Gambar adalah pesan tak beraturan, campur aduk. Semua bentuk reproduksi dari realitas, seperti
gambar, film, drama, lukisan, dll membangun pesan secara bertingkat-tingkat yang biasanya
disebut makna kedua disamping kandungan lain di dalamnya yang sifatnya analogis seperti
adegan, obyek, pemandangan, dll. Materinya adalah gambar itu sendiri sebagai hasil kreasi dari
penciptanya dan pemaknaannya menunjuk pada budaya tertentu dari suatu komunitas penerima
pesan, baik dari segi estetis maupun segi idiologis. Pendeknya, semua bentuk seni imitatif
tersebut terdiri dari dua pesan, yaitu gambar itu sendiri sebagai gambar dan sikap atau cara dari
suatu komunitas dalam berkomunikasi dengan pesan-pesan tersebut, yang perlu diantisipasi
bahwa untuk semua bentuk seni imitatif ini, biasanya sistem pemaknaannya kemungkinan
diperoleh dari perintah simbolis yang sifatnya universifal dan stereotip. (Roland Barthes, S/Z,
hlm.17).

Pemaknaan seperti ini berlaku pada komik “GONG”, keberhasilan komunikasi antara pembaca
dengan “GONG” terjalin karena perintah-perintah simbolis yang universal dan stereotip itu.
Adegan, obyek, pemandangan, besar kecilnya kotak gambar, dll, dalam “GONG” dikonsumsi
secara mudah, sehingga para pengguna bahasa yang berlainan, bisa tertawa bersama-sama.
Gambar-gambar itu sendiri telah bercerita, sehingga tidak dibutuhkan kata-kata lagi untuk
berkomunikasi. Narasi dalam komik-komik terkenal, seperti :tintin”, muncul secara estafet antara
gambar dan tulisan. Sangat teliti dan tidak mubasir, bahkan sering kita temui satu gambar
pemandangan terpotong tiga. Ada persoalan waktu, jarak dan peristiwa yang sedang
dikomunikasikan tanpa kata-kata, cukup memenggal satu gambar menjadi tiga bagian. Teks dan
gambar benar-benar berkedudukan sama rata, saling mendukung demi mencapai tujuan
keberhasilan komunikasi.

Di dalam karya Sigit, teks/tulisan dirancang untuk mengkonotasi gambar dan menempel seperti
benalu. Teks/tulisan yang ada justru telah membebani gambar bersama budaya, moral dan
imajinasi. Gambar tidak mampu mengembangkan narasinya karena telah diperangkap oleh teks.

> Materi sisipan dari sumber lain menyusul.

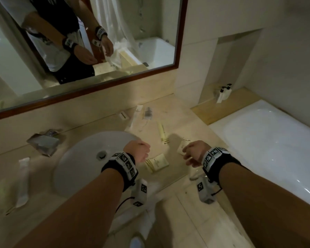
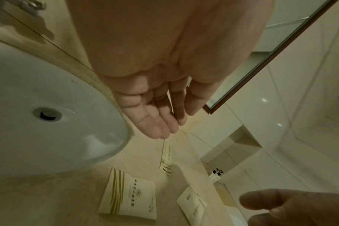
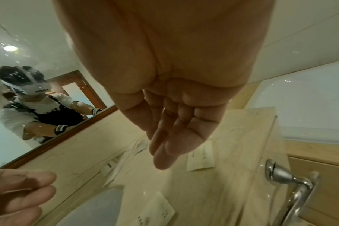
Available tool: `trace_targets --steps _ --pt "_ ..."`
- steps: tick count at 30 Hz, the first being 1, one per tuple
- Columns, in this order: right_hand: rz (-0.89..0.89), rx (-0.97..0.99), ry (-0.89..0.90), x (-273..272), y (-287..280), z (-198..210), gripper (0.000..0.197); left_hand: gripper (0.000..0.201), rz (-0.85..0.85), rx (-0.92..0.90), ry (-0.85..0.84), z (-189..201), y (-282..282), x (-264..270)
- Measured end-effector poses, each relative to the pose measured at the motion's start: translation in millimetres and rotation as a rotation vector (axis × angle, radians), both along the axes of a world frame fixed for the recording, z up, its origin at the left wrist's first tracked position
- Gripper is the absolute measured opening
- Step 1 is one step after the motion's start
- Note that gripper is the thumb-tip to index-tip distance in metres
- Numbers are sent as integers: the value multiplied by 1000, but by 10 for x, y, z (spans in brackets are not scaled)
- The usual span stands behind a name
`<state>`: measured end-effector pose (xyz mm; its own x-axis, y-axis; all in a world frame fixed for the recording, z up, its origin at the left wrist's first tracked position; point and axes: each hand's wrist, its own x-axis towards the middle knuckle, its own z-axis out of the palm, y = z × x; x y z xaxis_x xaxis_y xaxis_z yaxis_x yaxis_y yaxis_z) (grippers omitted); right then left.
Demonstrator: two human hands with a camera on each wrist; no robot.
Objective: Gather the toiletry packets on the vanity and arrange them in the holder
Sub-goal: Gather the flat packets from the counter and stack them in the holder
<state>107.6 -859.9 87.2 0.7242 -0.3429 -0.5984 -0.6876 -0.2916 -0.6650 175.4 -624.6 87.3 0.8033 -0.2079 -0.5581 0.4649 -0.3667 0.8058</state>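
Cream toiletry packets lie scattered on the beige vanity top (image 1: pixel 175 122). A square striped packet (image 1: pixel 157 162) sits between my hands, also seen in the left wrist view (image 2: pixel 130 197). A second flat packet (image 1: pixel 182 146) lies just beyond my right hand (image 1: pixel 193 154). A long yellow packet (image 1: pixel 163 132) and a small packet (image 1: pixel 123 115) lie farther back, near a small clear item (image 1: pixel 148 113) that may be the holder. A long white packet (image 1: pixel 23 181) rests left of the sink. My left hand (image 1: pixel 138 151) hovers over the sink rim. Both hands hang loosely above the counter, holding nothing.
The white oval sink (image 1: pixel 75 158) fills the left part of the counter, with a faucet (image 1: pixel 43 142) behind it. A wood-framed mirror (image 1: pixel 97 90) runs along the back wall. A white bathtub (image 1: pixel 267 140) borders the right, with pump bottles (image 1: pixel 224 93) in its corner.
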Motion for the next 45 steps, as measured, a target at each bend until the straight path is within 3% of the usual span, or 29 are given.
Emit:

Gambar dan teks/tulisan tidak saling me-relay, karena ada konflik kepentingan.
Kesimpulannya, gambar dan teks dalam karya Sigit tidak berdiri sama rata, sehingga gagal untuk
bisa disebut sebagai komik. Teks dan gambar tidak secara bersama-sama membangun narasi
untuk tujuan keberhasilan komunikasi.Teks/tulisan dan gambar berjalan sendiri-sendiri dalam
ladang yang sama. Hanya…seolah-olah pesan verbalnya berbagi obyektifitas dengan pesan
iconografiknya, dalam menemukan konotasi.